Bethânia por Cora Rónai

Ando muito sensível com o abandono do Rio. Olho para a minha cidade como quem olha para um amor ferido: a ressaca no Leblon, a luz das tardes do Aterro, as capivaras da Lagoa, as revoadas de pássaros — tudo me dói no coração, tudo me lembra que, tanto aqui quanto em Brasília, temos governos incapazes de se comoverem com toda esta beleza ameaçada. O sol se põe por trás das montanhas, a lua cheia brilha sobre as águas e a revolta quase me sufoca: como podem existir pessoas para quem o destino deste lugar abençoado signifique tão pouco?! Que espécie perversa de cegos está no poder?!

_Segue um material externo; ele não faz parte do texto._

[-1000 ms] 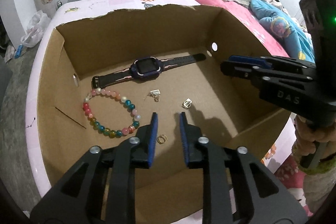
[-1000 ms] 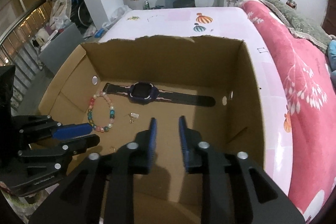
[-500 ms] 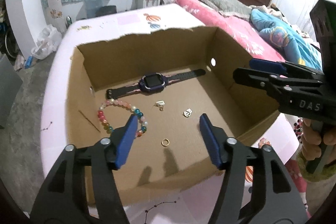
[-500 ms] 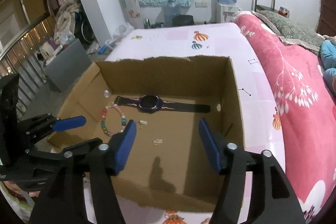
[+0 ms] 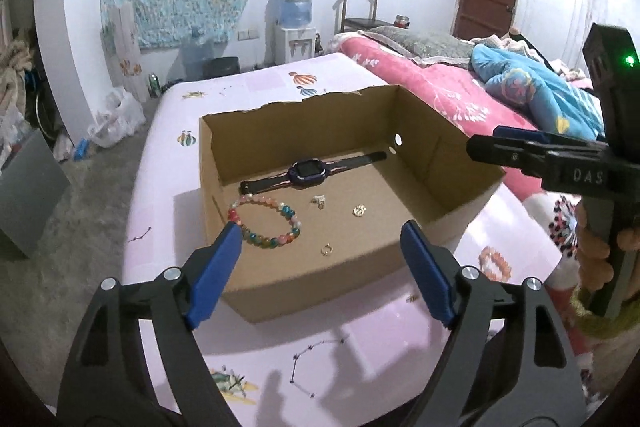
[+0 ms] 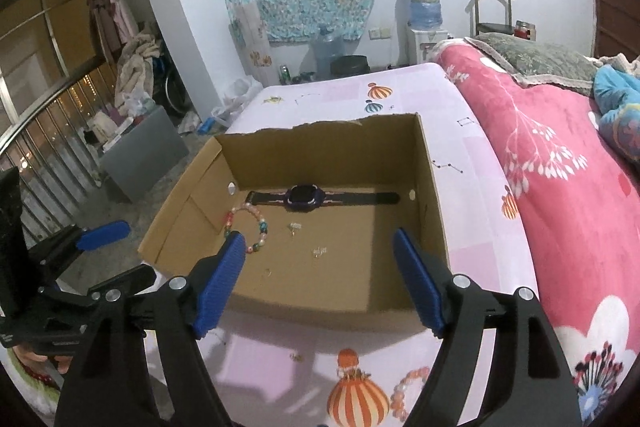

“Se me perguntarem o que é a minha pátria, direi:
Não sei. De fato, não sei
Como, por que e quando a minha pátria
Mas sei que a minha pátria é a luz, o sal e a água,
Que elaboram e liquefazem a minha mágoa
Em longas lágrimas amargas.
Vontade de beijar os olhos de minha pátria
De niná-la, de passar-lhe a mão pelos cabelos...”

Pois é; mas vocês precisam ouvir esses lindos versos do Vinicius ditos pela Maria Bethânia! “Brasileirinho”, que voltou ao Canecão na semana passada e fica em cartaz até domingo, é absolutamente emocionante, um dos espetáculos mais bonitos que já vi. Ali está o Brasil do coração da gente, essa mistura de ternura e perplexidade que nos acompanha e é tão sutil, tão distante dos ufanismos políticos; a pátria gentil e amada, tão rica na sua simplicidade e tão complexa nos seus sentimentos; a pátria que, traduzida em música, consegue o prodígio de alcançar o âmago do coração urbano com um luar do sertão. “Brasileirinho” toca naquela parte recôndita da alma brasileira que resiste aos modismos e ao som enlatado da globalização. Não há erros neste show de acertos, do cenário de Gringo Cardia à luz de Maneco Quinderé, da direção de Bia Lessa aos arranjos e à regência de Jaime Alem; e, claro, acima de tudo, a voz e a presença inigualáveis de Maria Bethânia.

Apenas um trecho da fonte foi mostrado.